Word Study
Species
CIDE DICTIONARY
Species, n. sing. & pl. [L., a sight, outward appearance, shape, form, a particular sort, kind, or quality, a species. See Spice, n. , and cf. Specie, Special.].
- Visible or sensible presentation; appearance; a sensible percept received by the imagination; an image. Sir I. Newton. [1913 Webster]" In the scholastic philosophy, the species was sensible and intelligible. The sensible species was that in any material, object which was in fact discerned by the mind through the organ of perception, or that in any object which rendered it possible that it should be perceived. The sensible species, as apprehended by the understanding in any of the relations of thought, was called an intelligible species. “An apparent diversity between the species visible and audible is, that the visible doth not mingle in the medium, but the audible doth.”" Bacon. [1913 Webster]"Wit, . . . the faculty of imagination in the writer, which searches over all the memory for the species or ideas of those things which it designs to represent." [1913 Webster]

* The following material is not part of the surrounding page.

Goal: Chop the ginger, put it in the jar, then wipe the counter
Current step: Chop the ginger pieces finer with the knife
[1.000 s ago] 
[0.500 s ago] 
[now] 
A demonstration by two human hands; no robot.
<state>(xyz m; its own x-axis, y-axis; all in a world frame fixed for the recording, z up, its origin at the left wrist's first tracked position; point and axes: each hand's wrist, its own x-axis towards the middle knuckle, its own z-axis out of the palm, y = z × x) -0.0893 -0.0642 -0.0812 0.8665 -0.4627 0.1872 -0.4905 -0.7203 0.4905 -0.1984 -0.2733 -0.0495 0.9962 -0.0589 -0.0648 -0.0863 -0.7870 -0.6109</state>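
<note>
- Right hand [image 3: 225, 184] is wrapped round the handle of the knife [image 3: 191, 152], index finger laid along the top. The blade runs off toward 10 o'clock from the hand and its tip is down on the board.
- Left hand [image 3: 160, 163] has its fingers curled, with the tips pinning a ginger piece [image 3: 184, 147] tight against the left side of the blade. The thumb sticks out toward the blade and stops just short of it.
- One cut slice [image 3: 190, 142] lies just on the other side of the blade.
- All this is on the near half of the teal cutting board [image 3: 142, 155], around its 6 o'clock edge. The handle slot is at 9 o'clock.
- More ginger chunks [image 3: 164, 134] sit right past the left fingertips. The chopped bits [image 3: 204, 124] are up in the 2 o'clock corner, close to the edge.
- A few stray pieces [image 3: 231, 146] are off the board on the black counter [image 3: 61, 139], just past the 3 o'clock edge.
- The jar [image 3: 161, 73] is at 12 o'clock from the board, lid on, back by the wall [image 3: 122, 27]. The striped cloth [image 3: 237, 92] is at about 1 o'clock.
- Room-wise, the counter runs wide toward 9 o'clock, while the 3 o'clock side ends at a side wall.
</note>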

- A group of individuals agreeing in common attributes, and designated by a common name; a conception subordinated to another conception, called a genus, or generic conception, from which it differs in containing or comprehending more attributes, and extending to fewer individuals. Thus, man is a species, under animal as a genus; and man, in its turn, may be regarded as a genus with respect to European, American, or the like, as species. [1913 Webster]
- In science, a more or less permanent group of existing things or beings, associated according to attributes, or properties determined by scientific observation. [1913 Webster]" In mineralogy and chemistry, objects which possess the same definite chemical structure, and are fundamentally the same in crystallization and physical characters, are classed as belonging to a species. In zoölogy and botany, a species is an ideal group of individuals which are believed to have descended from common ancestors, which agree in essential characteristics, and are capable of indefinitely continued fertile reproduction through the sexes. A species, as thus defined, differs from a variety or subspecies only in the greater stability of its characters and in the absence of individuals intermediate between the related groups." [1913 Webster]
- A sort; a kind; a variety; as, a species of low cunning; a species of generosity; a species of cloth. [1913 Webster]
- Coin, or coined silver, gold, or other metal, used as a circulating medium; specie. [1913 Webster]"There was, in the splendor of the Roman empire, a less quantity of current species in Europe than there is now." [1913 Webster]
- A public spectacle or exhibition. Bacon. [1913 Webster]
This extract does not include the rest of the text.